In research published recently in the scientific journal Nature, Los Alamos scientists Tuson Park, Joe D. Thompson, and their colleagues describe the discovery of hidden magnetism in the CeRhIn5 compound. In studying the compound, researchers found that a purely unconventional superconducting phase is separated from a phase of coexisting magnetism and unconventional superconductivity, with the boundary between these two phases controlled by the laws of quantum physics.
Unconventional superconductors are materials that exhibit superconductivity, a complete absence of electrical resistance under cold temperatures, but use exotic mechanisms. Conventional wisdom has long held that the magnetism is excluded as materials change phases, but the researchers now show that it is merely hidden by unconventional superconductivity and can be made to reappear in the presence of an applied magnetic field.
According to Thompson, "this discovery provides an exciting opportunity to better understand how magnetism and unconventional superconductivity are related in more-complex materials and may reveal more about the technologically important field of high temperature superconductors."

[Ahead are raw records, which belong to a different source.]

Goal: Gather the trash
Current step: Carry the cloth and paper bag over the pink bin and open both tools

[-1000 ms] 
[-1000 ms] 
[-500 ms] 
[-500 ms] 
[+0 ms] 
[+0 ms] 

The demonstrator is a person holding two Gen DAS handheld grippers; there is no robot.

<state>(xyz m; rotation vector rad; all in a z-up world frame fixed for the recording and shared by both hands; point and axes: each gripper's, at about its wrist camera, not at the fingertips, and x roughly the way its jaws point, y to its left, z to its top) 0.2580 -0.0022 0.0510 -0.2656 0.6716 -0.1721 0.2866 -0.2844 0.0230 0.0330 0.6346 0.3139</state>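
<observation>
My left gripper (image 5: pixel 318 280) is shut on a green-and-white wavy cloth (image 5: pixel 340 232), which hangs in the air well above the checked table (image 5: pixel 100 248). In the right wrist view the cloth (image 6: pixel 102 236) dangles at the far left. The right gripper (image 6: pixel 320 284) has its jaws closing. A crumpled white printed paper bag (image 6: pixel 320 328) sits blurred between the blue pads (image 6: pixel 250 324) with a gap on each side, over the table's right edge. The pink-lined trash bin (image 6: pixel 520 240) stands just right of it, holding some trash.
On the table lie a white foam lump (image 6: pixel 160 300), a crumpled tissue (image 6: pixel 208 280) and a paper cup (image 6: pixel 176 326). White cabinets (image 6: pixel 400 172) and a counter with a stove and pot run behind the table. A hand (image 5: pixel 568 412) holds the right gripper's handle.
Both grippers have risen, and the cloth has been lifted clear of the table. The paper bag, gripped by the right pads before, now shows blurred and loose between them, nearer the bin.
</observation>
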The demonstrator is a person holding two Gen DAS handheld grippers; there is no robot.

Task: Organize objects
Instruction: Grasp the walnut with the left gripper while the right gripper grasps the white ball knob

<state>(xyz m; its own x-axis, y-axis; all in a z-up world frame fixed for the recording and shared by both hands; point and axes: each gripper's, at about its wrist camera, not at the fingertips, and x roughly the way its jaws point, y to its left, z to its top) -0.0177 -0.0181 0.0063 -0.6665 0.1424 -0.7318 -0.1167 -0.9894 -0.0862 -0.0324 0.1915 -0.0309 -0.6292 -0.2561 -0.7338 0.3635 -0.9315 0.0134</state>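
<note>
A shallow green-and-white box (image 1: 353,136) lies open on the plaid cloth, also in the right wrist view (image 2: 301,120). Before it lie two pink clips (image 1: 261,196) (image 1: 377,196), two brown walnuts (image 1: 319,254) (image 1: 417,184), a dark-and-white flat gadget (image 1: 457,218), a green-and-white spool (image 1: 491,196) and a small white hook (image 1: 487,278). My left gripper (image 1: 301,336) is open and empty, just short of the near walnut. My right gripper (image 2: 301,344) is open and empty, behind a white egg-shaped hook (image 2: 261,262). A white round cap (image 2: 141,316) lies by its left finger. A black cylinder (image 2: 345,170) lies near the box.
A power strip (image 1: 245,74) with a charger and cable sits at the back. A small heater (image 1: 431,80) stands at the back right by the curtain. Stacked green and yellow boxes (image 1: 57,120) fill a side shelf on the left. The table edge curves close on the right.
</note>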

At low temperatures, electrons in a metal can pair with each other to create superconductivity, align in a magnetically ordered state, or do neither. Until recently, these mutually exclusive options for electrons were the norm, but the discovery of complex electronic materials like CeRhIn5, which can sustain more exotic forms of superconductivity, now shows that electrons can participate simultaneously in magnetism and superconductivity.
In addition to Park and Thompson, the research team included Filip Ronning, Roman Movshovich, and John Sarrao from Los Alamos, along with Huiqiu Yuan and Myron Salamon, from the University of Illinois at Urbana-Champaign.
The work was supported by the United States Department of Energy's Office of Basic Energy Sciences and the National Science Foundation.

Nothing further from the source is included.